== SUPPLIED RECORDS ==

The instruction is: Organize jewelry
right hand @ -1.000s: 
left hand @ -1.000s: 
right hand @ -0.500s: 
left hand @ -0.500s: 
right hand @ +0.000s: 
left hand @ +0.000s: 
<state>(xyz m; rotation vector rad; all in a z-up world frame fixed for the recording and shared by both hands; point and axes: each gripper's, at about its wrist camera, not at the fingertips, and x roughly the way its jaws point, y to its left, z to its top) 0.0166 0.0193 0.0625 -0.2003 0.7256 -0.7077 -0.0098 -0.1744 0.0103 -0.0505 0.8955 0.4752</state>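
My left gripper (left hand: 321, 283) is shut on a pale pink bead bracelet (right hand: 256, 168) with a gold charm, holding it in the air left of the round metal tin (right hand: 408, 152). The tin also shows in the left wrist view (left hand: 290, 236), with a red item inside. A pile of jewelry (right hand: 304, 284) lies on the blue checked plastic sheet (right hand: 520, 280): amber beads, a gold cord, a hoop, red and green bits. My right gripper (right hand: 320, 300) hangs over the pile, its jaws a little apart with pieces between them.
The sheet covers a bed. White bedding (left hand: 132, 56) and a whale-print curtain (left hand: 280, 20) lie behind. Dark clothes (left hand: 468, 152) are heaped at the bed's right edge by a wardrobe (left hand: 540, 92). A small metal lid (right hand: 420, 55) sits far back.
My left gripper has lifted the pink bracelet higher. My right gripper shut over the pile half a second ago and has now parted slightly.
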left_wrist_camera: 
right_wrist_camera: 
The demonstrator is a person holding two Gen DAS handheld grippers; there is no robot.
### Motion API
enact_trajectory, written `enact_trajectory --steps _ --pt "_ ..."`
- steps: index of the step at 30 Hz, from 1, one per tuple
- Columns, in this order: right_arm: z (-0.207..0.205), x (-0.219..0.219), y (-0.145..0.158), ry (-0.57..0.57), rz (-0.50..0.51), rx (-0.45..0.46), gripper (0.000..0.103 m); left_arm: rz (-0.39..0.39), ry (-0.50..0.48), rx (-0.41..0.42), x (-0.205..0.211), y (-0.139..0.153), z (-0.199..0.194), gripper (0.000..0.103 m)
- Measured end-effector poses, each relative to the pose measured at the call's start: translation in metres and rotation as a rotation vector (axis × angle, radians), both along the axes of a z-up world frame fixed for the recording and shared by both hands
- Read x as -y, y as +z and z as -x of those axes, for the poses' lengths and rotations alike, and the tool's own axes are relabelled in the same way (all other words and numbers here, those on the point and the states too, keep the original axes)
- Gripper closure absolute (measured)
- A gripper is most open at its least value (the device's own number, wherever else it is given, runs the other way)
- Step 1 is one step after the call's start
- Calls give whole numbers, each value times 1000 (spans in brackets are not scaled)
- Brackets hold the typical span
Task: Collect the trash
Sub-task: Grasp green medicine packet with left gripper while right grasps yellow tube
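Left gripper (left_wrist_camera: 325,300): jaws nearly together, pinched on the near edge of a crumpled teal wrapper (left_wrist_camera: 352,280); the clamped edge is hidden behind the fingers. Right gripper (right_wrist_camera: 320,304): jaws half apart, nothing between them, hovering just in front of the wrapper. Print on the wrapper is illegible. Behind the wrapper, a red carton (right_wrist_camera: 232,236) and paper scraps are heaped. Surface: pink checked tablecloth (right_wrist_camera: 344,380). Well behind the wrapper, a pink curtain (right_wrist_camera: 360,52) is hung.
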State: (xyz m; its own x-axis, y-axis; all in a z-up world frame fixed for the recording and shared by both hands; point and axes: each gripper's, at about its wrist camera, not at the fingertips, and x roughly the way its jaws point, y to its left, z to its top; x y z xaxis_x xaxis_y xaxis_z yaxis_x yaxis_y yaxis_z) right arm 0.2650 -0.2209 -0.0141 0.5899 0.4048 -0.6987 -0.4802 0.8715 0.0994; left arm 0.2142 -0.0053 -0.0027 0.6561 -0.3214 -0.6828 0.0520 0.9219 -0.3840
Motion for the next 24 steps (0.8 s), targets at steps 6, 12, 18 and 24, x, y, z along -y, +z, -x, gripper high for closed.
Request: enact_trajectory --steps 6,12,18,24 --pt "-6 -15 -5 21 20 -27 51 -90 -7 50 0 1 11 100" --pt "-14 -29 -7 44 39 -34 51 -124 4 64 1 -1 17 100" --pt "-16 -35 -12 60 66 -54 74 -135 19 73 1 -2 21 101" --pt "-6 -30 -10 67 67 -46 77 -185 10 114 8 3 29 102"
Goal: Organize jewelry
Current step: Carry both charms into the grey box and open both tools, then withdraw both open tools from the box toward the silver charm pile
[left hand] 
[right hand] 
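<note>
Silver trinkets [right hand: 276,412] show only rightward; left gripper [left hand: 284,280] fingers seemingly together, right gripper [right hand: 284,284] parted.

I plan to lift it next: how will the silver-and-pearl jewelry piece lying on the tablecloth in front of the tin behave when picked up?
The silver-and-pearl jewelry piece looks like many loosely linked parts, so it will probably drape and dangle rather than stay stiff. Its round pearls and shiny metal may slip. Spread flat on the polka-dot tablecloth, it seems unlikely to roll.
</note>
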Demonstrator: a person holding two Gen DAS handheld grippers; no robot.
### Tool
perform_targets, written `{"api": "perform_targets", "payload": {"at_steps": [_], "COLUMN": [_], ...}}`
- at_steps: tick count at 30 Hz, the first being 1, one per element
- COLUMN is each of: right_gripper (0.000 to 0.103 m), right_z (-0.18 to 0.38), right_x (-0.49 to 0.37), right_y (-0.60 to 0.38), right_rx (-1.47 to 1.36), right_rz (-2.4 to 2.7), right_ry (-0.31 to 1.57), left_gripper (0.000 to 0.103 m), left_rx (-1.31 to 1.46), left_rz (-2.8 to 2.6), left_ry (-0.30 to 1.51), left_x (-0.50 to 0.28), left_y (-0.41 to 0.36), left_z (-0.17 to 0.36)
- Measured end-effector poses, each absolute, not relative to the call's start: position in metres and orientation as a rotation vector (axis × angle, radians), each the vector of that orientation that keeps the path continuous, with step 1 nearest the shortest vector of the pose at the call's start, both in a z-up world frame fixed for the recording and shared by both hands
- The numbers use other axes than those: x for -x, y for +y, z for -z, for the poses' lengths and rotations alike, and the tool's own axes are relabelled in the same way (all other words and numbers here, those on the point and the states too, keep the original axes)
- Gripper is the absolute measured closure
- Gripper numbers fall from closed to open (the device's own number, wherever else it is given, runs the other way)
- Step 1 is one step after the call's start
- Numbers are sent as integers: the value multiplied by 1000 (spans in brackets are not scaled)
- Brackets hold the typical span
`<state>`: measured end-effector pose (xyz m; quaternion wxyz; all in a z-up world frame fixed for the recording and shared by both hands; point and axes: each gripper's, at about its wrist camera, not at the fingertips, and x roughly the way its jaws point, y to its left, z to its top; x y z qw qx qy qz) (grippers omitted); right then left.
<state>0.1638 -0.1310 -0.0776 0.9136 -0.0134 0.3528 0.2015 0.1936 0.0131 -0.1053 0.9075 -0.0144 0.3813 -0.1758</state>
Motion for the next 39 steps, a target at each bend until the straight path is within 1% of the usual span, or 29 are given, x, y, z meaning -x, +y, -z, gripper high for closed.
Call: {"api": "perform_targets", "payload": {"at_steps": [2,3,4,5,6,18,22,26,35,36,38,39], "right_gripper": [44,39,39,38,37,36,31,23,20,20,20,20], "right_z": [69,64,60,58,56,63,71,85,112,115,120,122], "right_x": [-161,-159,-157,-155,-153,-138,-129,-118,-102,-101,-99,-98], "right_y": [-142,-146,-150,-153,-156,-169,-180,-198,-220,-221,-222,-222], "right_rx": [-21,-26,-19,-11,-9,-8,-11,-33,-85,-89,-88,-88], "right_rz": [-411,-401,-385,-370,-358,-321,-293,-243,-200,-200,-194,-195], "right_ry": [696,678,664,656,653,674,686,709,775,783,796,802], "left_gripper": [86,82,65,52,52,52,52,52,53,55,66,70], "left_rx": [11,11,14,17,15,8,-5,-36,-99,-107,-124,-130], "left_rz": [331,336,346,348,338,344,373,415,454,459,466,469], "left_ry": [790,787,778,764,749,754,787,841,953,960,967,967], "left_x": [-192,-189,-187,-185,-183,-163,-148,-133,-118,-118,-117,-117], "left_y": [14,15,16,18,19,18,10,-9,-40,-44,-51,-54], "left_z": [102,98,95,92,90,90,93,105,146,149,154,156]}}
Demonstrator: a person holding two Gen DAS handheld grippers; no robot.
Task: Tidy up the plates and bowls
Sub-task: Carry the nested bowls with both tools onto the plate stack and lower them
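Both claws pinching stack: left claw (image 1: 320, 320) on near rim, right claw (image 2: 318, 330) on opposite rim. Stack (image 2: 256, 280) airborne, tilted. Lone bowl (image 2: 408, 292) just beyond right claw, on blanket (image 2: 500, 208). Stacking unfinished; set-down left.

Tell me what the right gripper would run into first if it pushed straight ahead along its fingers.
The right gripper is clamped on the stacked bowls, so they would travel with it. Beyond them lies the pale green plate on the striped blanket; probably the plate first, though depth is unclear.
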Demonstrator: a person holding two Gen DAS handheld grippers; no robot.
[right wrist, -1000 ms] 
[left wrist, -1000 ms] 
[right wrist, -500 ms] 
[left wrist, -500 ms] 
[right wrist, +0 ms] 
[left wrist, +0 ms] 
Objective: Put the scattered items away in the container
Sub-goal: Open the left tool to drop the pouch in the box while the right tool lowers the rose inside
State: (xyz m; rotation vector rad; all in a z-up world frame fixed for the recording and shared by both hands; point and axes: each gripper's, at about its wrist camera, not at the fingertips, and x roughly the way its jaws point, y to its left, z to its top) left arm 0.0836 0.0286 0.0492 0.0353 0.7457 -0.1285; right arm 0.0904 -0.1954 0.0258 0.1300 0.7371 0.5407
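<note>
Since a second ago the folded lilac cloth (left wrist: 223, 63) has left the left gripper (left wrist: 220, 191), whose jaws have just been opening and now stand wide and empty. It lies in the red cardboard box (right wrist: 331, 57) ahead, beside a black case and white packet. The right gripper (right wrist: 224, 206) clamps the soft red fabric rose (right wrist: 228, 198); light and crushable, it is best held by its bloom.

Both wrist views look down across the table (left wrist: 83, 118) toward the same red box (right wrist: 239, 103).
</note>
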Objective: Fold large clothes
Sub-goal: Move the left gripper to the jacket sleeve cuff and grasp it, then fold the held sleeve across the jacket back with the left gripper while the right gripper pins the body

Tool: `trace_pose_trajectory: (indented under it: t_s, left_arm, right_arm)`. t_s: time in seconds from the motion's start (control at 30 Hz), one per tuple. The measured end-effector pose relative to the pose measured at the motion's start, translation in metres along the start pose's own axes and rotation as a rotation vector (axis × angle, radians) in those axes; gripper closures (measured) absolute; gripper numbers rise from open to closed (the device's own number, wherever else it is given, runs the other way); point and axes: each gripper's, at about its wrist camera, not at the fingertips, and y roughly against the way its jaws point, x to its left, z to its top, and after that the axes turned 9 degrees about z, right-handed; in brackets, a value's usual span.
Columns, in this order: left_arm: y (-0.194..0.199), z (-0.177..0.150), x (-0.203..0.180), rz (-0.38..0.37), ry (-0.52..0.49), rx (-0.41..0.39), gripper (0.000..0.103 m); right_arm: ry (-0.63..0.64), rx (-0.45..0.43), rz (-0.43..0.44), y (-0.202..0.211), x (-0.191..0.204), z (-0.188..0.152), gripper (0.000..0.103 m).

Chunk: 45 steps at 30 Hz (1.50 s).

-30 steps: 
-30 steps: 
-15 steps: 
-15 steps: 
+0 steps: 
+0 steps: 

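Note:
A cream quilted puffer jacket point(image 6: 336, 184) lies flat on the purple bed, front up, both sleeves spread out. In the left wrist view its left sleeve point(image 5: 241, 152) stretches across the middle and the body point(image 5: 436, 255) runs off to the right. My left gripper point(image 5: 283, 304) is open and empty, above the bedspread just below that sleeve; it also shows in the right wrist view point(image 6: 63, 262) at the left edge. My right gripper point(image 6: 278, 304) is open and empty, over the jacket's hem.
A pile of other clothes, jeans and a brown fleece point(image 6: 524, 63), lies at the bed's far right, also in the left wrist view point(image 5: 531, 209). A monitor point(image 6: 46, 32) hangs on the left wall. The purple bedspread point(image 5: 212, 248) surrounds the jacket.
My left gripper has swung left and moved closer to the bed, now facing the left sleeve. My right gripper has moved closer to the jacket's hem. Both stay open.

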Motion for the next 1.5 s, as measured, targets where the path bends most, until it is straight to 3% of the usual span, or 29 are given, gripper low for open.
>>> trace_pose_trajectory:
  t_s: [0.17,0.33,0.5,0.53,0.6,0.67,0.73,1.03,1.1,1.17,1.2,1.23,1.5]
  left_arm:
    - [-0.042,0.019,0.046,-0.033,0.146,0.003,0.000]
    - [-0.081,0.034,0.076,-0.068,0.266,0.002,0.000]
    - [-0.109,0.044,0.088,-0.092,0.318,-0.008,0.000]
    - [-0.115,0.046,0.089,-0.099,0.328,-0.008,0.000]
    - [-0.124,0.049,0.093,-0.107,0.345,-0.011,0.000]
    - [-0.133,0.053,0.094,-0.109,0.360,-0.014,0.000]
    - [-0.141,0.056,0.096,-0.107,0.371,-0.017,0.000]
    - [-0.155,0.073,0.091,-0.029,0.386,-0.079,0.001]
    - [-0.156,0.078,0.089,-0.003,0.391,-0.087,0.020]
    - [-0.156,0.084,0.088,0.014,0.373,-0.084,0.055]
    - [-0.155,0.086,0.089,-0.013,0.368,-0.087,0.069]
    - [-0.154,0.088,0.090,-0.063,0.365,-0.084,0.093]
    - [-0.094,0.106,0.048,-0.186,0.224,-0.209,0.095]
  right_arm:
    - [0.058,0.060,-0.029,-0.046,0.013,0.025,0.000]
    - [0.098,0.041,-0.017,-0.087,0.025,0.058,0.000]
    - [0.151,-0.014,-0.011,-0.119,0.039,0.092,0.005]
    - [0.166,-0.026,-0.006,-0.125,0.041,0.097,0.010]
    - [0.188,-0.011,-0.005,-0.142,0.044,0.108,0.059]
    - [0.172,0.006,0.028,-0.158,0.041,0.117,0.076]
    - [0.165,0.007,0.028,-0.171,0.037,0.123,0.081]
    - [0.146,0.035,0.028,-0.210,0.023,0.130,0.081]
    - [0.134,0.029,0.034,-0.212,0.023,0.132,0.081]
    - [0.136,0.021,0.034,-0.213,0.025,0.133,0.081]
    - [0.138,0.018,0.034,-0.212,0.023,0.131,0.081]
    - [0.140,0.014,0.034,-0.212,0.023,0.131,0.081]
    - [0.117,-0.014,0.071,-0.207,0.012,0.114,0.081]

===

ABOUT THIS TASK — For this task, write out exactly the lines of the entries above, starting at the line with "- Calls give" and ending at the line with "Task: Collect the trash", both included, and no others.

FINISHED TASK —
- Calls give whole numbers, each value times 1000 (spans in brackets are not scaled)
- Brackets hold the typical span
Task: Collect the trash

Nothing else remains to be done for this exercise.